Even if you stick with carbon-based life, there is nothing to say it has to be anything like ours. Does genetic material have to use DNA? Are there alternatives to proteins to catalyze reactions? Who’s to say that an alien atmosphere would be breathable for humans, or that any food would be compatible? You can play around with all sorts of details that will have profound implications for the story.

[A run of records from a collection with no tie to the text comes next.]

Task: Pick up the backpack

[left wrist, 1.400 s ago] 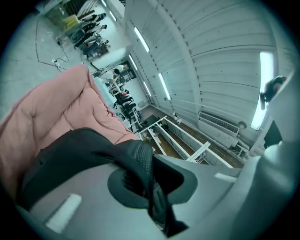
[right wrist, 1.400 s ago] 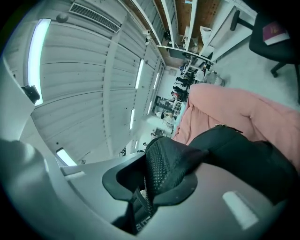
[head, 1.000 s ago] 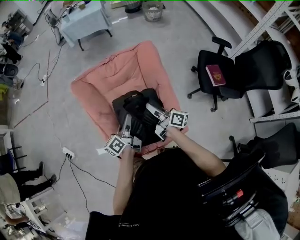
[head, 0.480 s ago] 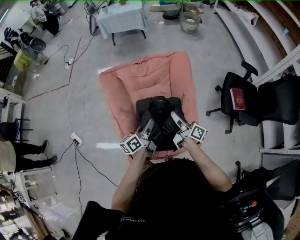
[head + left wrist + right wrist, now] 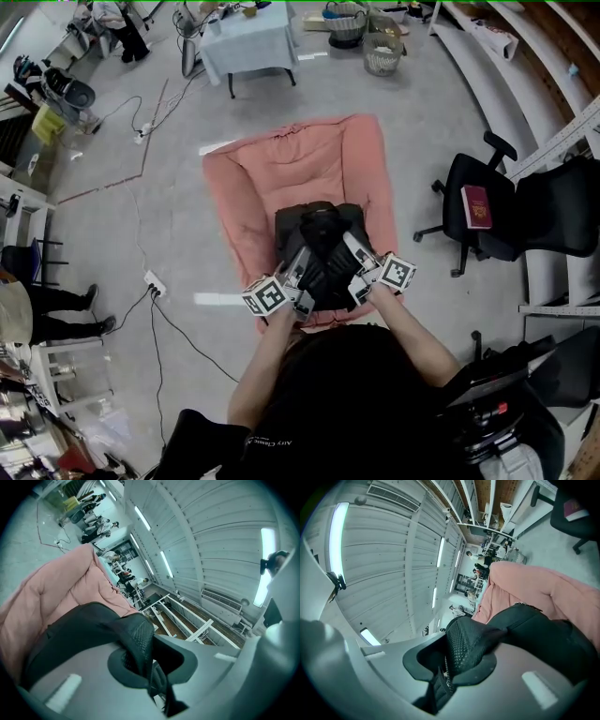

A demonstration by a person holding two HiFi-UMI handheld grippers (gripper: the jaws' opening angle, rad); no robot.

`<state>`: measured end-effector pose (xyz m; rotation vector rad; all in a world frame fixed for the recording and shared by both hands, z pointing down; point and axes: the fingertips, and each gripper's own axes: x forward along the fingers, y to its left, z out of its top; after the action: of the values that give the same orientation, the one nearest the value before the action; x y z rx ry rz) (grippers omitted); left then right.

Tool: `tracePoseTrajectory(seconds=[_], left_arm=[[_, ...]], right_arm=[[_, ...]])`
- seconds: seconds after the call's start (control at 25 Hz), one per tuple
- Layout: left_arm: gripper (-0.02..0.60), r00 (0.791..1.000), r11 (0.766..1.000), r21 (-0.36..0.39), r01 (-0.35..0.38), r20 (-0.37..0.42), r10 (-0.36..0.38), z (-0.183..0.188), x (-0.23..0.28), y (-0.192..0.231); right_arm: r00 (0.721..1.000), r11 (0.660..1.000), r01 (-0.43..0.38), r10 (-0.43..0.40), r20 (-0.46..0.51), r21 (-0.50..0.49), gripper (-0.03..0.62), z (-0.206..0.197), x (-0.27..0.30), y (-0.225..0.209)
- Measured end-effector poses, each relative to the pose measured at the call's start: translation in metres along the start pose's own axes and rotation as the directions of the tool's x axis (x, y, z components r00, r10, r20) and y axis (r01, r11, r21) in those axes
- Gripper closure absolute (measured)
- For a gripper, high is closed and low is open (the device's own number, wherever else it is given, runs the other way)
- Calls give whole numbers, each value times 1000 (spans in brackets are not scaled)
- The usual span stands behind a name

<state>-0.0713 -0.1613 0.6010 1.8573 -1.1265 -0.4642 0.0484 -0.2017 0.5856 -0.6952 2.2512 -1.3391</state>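
Observation:
A black backpack (image 5: 319, 230) is over the near end of a pink cushion (image 5: 281, 164) on the floor. My left gripper (image 5: 299, 262) is shut on the backpack's left mesh shoulder strap (image 5: 138, 641), which runs between the jaws in the left gripper view. My right gripper (image 5: 351, 246) is shut on the other mesh strap (image 5: 471, 641). Both gripper views show the backpack's body (image 5: 70, 630) (image 5: 548, 630) just beyond the jaws, with the pink cushion (image 5: 56, 590) (image 5: 534, 585) behind it. Whether the backpack still rests on the cushion I cannot tell.
A black office chair (image 5: 473, 211) with a red book (image 5: 477, 205) on its seat stands to the right. At the far side are a table with a pale blue cloth (image 5: 248, 42) and wire baskets (image 5: 380, 52). A power strip (image 5: 154, 281) with cables lies left.
The head view has swung round, so the cushion and backpack now sit more centred and upright in the picture. Both grippers keep their hold on the straps.

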Motion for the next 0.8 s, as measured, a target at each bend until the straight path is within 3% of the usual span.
tracePoseTrajectory(seconds=[0.56,0.8], left_arm=[[551,1000,999,-5,-31,4,31,-3,-9,7],[551,999,999,-2,-37,0,37,-13,-2,7]], right_arm=[[1000,1000,-23,23,-6,19,522,-6,1,4],[1000,1000,7,-7,-26,27,525,-8,-7,-8]])
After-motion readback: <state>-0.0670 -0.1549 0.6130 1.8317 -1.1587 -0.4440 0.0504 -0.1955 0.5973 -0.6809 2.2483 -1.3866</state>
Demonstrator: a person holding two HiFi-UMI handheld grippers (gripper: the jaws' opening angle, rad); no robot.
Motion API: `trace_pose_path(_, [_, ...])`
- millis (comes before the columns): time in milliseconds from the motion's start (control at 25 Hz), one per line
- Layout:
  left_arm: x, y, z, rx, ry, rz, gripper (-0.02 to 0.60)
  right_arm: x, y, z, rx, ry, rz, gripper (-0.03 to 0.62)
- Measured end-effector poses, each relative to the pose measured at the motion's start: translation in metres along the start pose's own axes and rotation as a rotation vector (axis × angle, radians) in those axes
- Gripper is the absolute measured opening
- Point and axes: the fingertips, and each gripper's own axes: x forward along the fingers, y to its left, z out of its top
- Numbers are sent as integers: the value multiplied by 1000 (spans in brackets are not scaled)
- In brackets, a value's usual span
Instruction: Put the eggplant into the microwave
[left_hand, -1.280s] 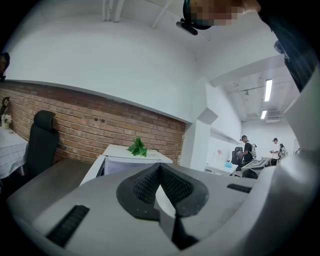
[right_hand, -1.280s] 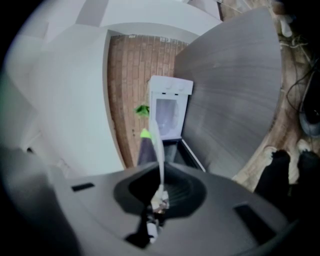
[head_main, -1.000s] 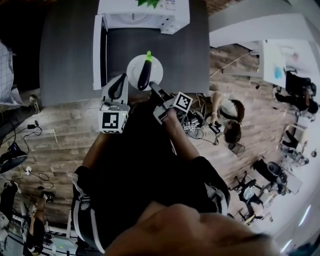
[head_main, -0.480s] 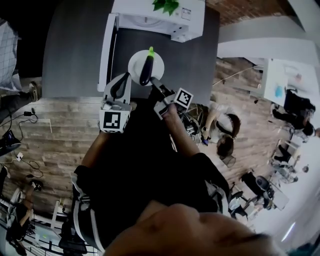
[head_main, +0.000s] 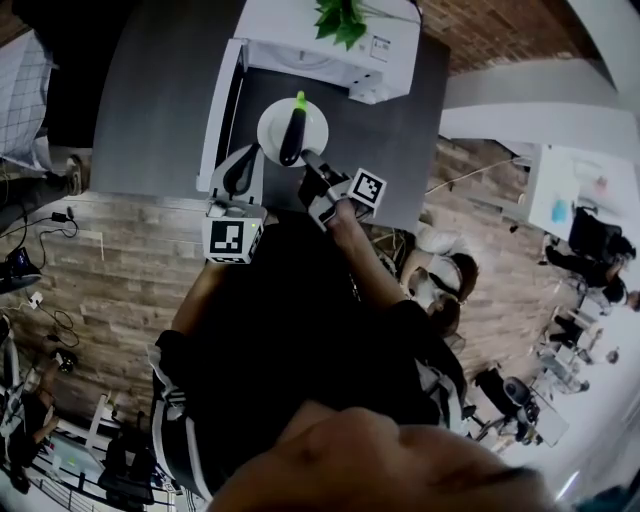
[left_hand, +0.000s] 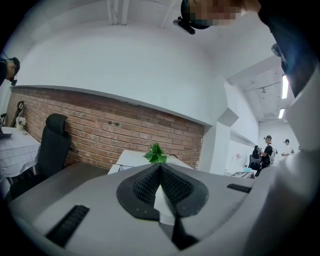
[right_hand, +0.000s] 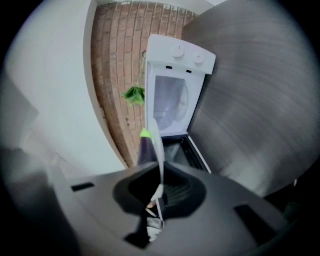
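Eggplant (head_main: 291, 137), dark purple and long with a bright green stem tip, lies on a round white plate (head_main: 268, 120) whose near rim is pinched between the almost closed jaws of the right gripper (head_main: 306, 160). In the right gripper view the thin rim stands edge-on between the pads, and the vegetable sits just beyond the fingertips and to their left. The left gripper (head_main: 250, 152), its jaws pressed together on nothing, hovers just beside the plate's opposite edge and does not visibly touch it.

Ahead of both sets of fingers stands the boxy white microwave (head_main: 330, 45). Its door (head_main: 222, 110) is swung open at the left gripper's side, and a leafy green plant (head_main: 340, 15) sits on top. Everything rests on a grey tabletop (head_main: 160, 100).

The step in hand appears to be the carry: plate and load are held out before the open cavity but are not yet inside. Whether the plate is clear of the tabletop cannot be told. The next move likely calls for keeping the plate level so the eggplant does not roll. The plate would then go through the opening and settle on the cavity floor before the pinch lets go.
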Motion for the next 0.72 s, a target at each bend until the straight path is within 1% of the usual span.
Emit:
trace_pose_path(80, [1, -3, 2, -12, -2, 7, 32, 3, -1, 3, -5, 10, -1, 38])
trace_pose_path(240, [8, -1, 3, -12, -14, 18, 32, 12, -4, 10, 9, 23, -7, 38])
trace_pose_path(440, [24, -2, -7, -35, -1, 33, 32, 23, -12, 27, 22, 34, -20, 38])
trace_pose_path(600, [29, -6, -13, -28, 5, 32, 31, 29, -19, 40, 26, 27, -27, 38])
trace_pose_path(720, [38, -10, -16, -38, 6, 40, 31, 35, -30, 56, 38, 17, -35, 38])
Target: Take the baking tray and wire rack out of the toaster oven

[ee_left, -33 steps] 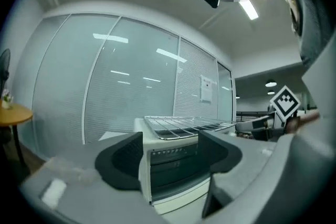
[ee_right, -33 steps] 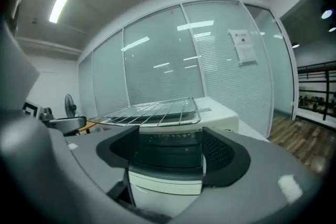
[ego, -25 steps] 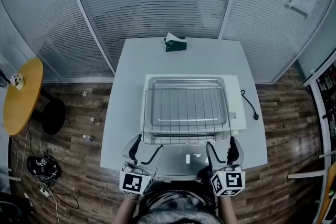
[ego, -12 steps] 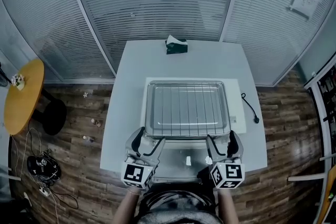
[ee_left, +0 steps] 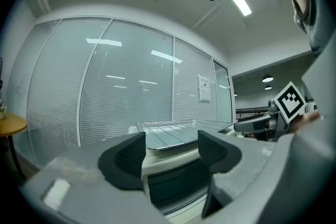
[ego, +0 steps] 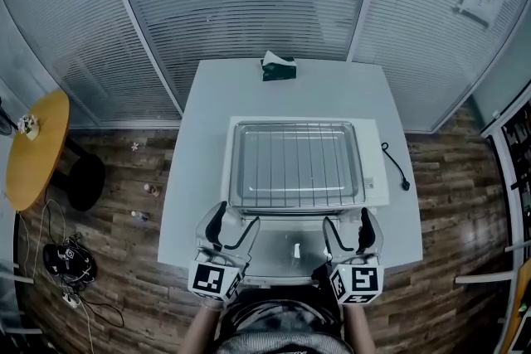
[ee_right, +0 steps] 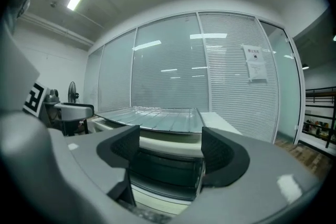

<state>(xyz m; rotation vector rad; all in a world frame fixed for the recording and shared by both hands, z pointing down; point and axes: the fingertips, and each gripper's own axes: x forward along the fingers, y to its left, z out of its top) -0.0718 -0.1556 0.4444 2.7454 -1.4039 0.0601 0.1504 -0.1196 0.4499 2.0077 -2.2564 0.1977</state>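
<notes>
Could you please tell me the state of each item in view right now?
left gripper: open, empty.
right gripper: open, empty.
wire rack: out, lying on the baking tray.
baking tray: out, resting atop the toaster oven.
toaster oven: door folded down, open.

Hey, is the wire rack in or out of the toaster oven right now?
Out. The wire rack lies flat on top of the toaster oven, over the baking tray.

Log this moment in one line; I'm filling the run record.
rack on tray, both atop oven | door open | left tongs open, empty | right tongs open, empty
</notes>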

In day-to-day thinking, we’re used to dividing the living world up into plants and animals. Plants are typically immobile and get energy from sunlight. Animals eat other living things. Of course, even on Earth it’s not so simple, and people will belatedly acknowledge fungi, but science currently recognizes five or six kingdoms. So you might consider bypassing the simple “if it’s not a plant, or if it moves around, it must be an animal” classification. John Wyndham’s triffids come to mind.

So, do your aliens eat? Drink? In anything like a way we’d recognize? Or does energy come from sunlight (like plants) or some more unusual source such as heat?

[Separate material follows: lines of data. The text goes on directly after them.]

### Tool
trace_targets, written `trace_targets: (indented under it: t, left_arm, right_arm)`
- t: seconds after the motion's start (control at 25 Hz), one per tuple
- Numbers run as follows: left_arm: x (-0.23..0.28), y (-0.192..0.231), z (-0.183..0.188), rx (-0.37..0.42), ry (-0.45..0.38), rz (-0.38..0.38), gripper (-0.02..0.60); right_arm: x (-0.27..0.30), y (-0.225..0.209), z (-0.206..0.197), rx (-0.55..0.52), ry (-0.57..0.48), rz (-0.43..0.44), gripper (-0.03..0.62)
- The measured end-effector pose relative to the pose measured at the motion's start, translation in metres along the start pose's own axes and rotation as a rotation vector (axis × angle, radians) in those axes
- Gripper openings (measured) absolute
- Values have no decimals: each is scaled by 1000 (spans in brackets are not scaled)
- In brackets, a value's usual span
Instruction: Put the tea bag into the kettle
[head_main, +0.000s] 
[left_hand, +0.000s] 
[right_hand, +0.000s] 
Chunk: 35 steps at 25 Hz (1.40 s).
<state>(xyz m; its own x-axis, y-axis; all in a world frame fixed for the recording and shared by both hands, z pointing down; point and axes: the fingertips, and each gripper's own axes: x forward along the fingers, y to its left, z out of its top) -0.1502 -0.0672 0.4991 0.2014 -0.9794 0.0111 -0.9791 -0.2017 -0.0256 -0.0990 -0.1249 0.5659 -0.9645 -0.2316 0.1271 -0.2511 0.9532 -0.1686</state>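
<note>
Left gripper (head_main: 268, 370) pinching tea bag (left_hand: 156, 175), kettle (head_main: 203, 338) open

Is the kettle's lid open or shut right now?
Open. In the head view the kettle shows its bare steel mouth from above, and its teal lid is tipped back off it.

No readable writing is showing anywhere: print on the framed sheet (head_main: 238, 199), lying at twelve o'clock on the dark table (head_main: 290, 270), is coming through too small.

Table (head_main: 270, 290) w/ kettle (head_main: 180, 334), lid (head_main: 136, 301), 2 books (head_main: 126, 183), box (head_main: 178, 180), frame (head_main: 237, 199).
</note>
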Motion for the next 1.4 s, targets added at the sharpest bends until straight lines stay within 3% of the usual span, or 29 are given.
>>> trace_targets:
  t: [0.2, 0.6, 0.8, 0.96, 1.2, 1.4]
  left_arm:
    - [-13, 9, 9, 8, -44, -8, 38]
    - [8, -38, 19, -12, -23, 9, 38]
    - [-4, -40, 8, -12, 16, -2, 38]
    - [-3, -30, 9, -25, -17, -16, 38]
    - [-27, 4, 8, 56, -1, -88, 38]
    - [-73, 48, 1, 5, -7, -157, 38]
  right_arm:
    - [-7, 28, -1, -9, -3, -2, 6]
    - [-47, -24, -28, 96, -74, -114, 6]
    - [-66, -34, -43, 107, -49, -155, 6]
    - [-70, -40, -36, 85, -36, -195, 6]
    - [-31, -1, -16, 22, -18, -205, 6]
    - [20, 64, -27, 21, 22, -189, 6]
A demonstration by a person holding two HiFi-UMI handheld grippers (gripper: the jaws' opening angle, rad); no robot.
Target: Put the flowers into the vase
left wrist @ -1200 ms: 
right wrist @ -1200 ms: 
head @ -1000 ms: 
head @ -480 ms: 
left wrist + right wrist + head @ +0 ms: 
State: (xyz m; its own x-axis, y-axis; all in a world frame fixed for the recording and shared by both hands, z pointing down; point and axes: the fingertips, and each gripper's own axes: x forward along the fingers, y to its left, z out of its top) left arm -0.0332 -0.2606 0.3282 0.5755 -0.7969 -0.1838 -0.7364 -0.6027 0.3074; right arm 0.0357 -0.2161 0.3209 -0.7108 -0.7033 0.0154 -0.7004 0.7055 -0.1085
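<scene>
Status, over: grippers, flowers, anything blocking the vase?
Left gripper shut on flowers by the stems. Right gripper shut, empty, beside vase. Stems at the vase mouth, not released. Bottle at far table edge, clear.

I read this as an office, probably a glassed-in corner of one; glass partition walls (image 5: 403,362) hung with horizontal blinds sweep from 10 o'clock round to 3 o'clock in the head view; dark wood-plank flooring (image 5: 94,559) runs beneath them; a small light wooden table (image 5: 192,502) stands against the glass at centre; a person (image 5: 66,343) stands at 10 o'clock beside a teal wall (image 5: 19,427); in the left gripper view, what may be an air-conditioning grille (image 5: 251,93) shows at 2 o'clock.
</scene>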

How far you depart from cozy familiarity depends on what you want to evoke in your story. One of the biggest advantages of the Star Wars/Star Trek approach (body shapes that conform to easily-describable Earthly parallels, compatible chemistry, etc.) is that it gives a touch of the exotic without strangeness dominating the story. This is great for space opera where you want to develop the plot and the characters without too many interruptions.

If you’re aiming for hard sci-fi, though, it pays to give these aspects some thought. If you stick with human-compatible humanoids then it’s all the more critical to have a decent rationale in your back pocket.